Dr. Lombardi: Managing opioids has indeed become very important and timely in our practice. We are carefully interviewing patients preoperatively to assess opioid usage. If there is significant opioid usage, we have a thorough discussion with the patient on the implications of opioid usage and techniques to reduce opioids pre- and postoperatively. We thoroughly embrace the multimodal pain-management approach to include a number of preoperative medications such as corticosteroids to reduce inflammation, nonsteroidal anti-inflammatory drugs (NSAIDs), and acetaminophen. Postoperatively, we are advocating the use of NSAIDs and acetaminophen. As a practice, we are moving away from extended utilization of oxycodone and recommending usage of tramadol. We attempt to discontinue prescribing narcotics by 10 to 14 days postoperatively.
Can you talk about the use of robots in unicompartmental, partial, and TKR?
Dr. Lombardi: The success of partial knee replacement and TKR is a combination of appropriate boney resections to accomplish appropriate alignment and accurate soft-tissue balance. Over the past decade, smart tools have been introduced to assist surgeons in both implantation and balancing of soft tissues in knee arthroplasty. The robot is the most sophisticated extension of this smart-tool technology and allows for the most accurate placement of the components and can give the surgeon feedback on the gaps created in both flexion and extension, which is a secondary indicator of soft-tissue balance. This phase will only continue to grow and enhance total joint arthroplasty.
How are registry data impacting joint arthroplasty research and best practices?
Dr. Lombardi: The usefulness of registry data lies in the fact that they give us rapid access to multiple data points. As surgeons, we can understand quickly what our colleagues across the country are doing by utilizing national benchmarks and patient outcomes. There is some very interesting information coming from registries, such as the number of patients receiving a cemented femoral versus cementless component THA, the number of fractures in cemented versus cementless THA, which bearings are being utilized in TKA, and the percentage of patients receiving partial knee arthroplasty. The American Joint Replacement Registry (AJRR) is just beginning to give U.S. surgeons this type of information. It certainly will have a great impact on how we proceed with care and treatment in our arthroplasty patients.
More about JAMM 2020
The 2020 Joint Arthroplasty Mountain Meeting (JAMM)® is presented in a small-group, roundtable format in partnership by The Hip Society and The Knee Society, as well as AAOS, and includes case discussions, keynote addresses, symposia, and point-counterpoint debates on treatment decision-making.

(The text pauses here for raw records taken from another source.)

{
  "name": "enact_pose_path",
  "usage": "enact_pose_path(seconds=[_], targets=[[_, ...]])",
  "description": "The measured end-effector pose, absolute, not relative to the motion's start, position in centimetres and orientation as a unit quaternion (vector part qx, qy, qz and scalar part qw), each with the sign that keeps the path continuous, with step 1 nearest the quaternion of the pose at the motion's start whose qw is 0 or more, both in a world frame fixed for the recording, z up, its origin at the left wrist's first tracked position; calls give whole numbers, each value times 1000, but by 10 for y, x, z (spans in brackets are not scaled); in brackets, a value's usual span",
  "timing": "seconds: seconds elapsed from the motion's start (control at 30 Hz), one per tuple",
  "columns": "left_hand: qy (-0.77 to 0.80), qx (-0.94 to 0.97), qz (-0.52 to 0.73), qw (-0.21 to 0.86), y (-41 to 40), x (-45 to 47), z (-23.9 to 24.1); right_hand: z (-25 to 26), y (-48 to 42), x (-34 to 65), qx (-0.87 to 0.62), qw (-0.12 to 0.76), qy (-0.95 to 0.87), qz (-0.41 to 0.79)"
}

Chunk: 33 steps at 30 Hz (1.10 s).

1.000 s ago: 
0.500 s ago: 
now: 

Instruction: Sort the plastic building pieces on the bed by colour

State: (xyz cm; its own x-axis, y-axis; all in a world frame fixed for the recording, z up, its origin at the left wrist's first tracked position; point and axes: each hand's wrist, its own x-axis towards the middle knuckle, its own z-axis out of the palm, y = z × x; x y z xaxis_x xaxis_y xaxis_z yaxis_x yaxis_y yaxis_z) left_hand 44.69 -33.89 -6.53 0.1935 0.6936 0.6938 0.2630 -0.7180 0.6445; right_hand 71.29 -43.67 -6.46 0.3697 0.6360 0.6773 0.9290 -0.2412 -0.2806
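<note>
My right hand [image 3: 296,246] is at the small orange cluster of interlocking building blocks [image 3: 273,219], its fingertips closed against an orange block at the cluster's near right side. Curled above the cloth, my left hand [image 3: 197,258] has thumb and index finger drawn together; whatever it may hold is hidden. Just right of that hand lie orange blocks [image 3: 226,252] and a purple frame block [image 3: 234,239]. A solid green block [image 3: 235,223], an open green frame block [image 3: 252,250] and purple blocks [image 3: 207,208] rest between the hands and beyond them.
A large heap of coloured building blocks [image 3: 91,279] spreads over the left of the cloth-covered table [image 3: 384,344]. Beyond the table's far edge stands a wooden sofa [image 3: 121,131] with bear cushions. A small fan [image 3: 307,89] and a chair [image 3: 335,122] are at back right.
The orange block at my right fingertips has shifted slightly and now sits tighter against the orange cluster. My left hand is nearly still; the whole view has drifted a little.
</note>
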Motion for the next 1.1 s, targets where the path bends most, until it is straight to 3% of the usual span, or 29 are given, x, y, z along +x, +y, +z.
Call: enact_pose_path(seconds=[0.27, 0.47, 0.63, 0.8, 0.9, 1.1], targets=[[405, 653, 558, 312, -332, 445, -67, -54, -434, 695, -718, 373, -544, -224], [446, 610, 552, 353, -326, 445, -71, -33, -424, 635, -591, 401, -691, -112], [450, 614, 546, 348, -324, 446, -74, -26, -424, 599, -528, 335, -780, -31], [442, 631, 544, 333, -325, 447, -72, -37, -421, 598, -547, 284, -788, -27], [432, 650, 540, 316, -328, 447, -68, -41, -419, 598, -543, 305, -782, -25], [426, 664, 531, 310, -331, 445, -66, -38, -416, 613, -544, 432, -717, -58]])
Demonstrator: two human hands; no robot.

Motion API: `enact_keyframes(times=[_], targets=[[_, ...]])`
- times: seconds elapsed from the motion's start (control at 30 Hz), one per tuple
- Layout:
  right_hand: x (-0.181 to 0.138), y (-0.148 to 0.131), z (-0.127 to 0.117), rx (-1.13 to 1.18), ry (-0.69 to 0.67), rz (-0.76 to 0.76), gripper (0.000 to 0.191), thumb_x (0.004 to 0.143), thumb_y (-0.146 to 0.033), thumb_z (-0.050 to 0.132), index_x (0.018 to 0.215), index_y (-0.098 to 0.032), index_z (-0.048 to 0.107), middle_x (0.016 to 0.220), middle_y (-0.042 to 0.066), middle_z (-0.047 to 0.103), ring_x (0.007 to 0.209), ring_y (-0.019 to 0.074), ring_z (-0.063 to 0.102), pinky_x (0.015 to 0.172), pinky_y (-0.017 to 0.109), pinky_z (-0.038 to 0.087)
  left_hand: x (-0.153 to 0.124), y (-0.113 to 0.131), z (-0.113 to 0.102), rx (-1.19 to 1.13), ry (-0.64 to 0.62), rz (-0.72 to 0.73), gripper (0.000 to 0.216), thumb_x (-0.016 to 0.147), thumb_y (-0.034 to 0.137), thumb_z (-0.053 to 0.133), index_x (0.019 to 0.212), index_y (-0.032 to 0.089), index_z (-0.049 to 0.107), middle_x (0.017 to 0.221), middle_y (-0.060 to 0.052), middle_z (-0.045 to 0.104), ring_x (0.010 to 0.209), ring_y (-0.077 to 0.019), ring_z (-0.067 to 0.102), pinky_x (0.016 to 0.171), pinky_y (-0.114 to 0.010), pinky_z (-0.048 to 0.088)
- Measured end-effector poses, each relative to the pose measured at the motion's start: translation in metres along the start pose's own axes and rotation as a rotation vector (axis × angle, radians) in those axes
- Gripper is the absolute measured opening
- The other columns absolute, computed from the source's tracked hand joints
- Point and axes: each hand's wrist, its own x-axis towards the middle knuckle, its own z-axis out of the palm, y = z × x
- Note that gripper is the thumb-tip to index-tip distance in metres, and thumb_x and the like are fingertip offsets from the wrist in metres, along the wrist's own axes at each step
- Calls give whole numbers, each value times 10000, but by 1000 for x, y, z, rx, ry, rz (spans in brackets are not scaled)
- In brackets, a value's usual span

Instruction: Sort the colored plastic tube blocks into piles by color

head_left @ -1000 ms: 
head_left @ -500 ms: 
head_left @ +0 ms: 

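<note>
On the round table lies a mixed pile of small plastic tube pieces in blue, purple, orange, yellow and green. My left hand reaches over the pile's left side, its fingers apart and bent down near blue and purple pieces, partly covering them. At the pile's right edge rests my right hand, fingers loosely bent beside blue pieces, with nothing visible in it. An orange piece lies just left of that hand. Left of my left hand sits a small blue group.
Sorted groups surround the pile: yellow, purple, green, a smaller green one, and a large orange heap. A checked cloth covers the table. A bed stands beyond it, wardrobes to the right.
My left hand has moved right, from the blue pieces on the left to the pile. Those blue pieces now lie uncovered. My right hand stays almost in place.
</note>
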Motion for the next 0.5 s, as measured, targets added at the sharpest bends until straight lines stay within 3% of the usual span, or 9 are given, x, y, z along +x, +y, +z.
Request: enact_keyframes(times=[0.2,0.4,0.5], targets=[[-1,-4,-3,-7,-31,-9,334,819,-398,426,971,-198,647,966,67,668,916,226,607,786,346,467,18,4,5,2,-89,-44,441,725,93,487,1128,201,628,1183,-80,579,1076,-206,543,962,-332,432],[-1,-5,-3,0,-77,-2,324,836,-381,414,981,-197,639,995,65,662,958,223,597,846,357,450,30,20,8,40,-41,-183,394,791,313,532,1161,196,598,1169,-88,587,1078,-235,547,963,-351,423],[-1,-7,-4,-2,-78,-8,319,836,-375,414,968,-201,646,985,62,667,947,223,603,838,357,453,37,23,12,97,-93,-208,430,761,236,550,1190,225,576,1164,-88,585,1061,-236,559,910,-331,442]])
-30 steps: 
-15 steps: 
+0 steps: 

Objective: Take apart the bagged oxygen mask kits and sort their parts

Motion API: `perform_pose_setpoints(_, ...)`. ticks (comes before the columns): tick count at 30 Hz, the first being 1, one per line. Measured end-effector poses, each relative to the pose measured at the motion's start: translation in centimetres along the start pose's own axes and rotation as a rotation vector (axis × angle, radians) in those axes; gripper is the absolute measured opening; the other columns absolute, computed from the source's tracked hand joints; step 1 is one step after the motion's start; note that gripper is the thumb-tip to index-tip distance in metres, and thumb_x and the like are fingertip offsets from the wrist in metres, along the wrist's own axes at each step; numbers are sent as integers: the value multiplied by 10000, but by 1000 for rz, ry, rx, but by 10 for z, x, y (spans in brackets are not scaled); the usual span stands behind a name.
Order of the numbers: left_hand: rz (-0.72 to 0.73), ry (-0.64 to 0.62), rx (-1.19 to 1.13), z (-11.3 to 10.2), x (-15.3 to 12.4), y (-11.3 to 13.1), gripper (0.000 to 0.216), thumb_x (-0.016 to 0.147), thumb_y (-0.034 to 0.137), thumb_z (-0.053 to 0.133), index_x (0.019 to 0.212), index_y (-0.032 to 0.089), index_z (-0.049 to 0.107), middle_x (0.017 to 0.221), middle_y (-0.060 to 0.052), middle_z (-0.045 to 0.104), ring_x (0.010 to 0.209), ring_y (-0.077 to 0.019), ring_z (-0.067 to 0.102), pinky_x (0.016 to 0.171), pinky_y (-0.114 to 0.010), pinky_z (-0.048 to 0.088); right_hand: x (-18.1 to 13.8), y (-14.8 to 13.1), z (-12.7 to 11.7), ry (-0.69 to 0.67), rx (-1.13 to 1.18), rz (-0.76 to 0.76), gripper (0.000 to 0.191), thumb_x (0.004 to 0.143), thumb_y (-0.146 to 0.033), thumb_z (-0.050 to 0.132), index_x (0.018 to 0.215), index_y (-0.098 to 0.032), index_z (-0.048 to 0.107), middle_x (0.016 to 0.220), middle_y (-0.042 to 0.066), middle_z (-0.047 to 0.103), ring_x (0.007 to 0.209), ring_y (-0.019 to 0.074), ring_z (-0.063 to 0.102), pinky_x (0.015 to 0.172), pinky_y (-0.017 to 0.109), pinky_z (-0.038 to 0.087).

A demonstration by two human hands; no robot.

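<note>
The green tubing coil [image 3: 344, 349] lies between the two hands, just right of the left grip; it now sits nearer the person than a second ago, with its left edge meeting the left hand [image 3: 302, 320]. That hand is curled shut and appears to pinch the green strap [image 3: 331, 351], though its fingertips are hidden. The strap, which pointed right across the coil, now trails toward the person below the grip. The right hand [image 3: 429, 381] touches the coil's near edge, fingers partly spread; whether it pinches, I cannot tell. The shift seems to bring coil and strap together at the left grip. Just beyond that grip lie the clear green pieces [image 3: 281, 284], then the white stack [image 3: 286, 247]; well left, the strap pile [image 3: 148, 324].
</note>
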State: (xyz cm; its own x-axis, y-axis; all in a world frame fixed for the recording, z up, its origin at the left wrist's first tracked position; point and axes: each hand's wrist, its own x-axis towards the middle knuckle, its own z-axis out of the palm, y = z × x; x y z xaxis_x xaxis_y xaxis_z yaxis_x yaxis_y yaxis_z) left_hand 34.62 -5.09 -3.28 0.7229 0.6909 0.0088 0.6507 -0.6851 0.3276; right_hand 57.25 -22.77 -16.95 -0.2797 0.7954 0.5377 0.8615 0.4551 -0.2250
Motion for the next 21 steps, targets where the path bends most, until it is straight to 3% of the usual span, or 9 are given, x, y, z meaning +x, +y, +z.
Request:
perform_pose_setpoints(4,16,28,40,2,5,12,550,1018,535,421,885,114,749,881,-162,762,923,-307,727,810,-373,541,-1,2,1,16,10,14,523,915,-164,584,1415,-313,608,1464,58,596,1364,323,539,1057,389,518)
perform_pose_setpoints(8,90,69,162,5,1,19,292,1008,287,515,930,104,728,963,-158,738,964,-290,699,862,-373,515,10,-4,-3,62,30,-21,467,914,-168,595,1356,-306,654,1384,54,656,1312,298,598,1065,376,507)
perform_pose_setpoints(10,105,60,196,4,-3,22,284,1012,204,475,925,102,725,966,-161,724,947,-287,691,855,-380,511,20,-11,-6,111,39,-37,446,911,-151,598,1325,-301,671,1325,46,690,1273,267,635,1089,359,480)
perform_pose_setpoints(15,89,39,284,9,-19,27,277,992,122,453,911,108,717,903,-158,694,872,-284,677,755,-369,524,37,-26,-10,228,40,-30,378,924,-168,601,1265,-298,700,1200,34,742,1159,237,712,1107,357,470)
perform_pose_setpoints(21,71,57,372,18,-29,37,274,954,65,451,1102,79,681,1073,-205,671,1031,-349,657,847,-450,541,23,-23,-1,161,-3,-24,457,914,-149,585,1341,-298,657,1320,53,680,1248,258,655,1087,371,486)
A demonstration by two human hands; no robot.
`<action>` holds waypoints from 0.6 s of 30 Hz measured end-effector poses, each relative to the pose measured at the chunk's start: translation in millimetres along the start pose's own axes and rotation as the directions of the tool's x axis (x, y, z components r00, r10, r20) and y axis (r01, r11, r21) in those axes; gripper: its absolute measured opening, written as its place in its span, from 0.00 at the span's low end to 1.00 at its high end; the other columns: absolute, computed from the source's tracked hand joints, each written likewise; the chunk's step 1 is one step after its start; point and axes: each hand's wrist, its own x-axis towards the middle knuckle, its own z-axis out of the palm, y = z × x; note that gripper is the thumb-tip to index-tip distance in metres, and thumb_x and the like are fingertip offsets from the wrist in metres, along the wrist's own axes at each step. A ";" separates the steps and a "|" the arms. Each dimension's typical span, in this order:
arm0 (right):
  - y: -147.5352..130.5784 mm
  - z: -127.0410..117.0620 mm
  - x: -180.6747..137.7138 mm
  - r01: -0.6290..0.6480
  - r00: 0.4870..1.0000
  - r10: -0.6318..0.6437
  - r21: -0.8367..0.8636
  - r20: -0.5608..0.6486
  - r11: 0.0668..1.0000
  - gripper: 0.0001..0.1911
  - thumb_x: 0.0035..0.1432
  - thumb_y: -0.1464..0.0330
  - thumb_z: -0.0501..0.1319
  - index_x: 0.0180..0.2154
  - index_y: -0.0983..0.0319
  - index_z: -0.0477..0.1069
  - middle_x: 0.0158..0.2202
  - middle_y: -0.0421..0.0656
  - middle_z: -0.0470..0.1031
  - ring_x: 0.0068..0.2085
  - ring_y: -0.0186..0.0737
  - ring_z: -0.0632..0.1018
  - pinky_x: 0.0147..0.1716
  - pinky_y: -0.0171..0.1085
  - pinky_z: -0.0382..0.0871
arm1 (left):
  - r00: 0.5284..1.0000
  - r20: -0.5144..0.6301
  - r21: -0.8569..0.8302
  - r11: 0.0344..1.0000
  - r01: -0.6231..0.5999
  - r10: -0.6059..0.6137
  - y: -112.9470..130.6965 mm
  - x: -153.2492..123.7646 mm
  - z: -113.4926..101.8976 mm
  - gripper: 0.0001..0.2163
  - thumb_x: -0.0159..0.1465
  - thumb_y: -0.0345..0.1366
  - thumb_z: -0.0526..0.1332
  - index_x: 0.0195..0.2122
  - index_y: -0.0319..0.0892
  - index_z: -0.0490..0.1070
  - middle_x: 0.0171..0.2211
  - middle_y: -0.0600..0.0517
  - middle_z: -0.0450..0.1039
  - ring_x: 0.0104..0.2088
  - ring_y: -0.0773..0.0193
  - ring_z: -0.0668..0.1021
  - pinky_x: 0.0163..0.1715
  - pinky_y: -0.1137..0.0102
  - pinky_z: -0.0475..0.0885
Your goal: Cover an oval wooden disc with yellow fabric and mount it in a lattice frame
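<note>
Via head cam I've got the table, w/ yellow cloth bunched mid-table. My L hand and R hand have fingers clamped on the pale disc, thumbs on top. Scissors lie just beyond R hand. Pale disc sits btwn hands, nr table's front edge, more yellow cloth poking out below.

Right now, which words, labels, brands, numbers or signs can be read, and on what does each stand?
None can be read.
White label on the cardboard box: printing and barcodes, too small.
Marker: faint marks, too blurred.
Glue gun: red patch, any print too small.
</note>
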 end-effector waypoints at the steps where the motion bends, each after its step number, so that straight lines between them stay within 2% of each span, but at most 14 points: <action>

“The format of this meeting is very unique,” said JAMM Course Director Adolph V. Lombardi Jr, MD, FACS. “JAMM is an interactive experience. Session topics will include whether to do outpatient total joint surgery, whether to do bilateral knees together or stage them, whether you need to do formal postoperative physical therapy in all patients, and the role of new devices that have been brought to the market to help monitor patients postoperatively. The content is presented in multiple formats, so it’s never boring. The style and format are always changing, so no two sessions are exactly the same.”
Attendees will have the opportunity to be involved and engage with the faculty, as there is ample time built into the schedule for question-and-answer sessions with panelists and speakers. “Attendees can also present their solutions to particular case discussions and receive direct input from faculty on whether they think the solutions are correct or how they would proceed,” said Dr. Lombardi.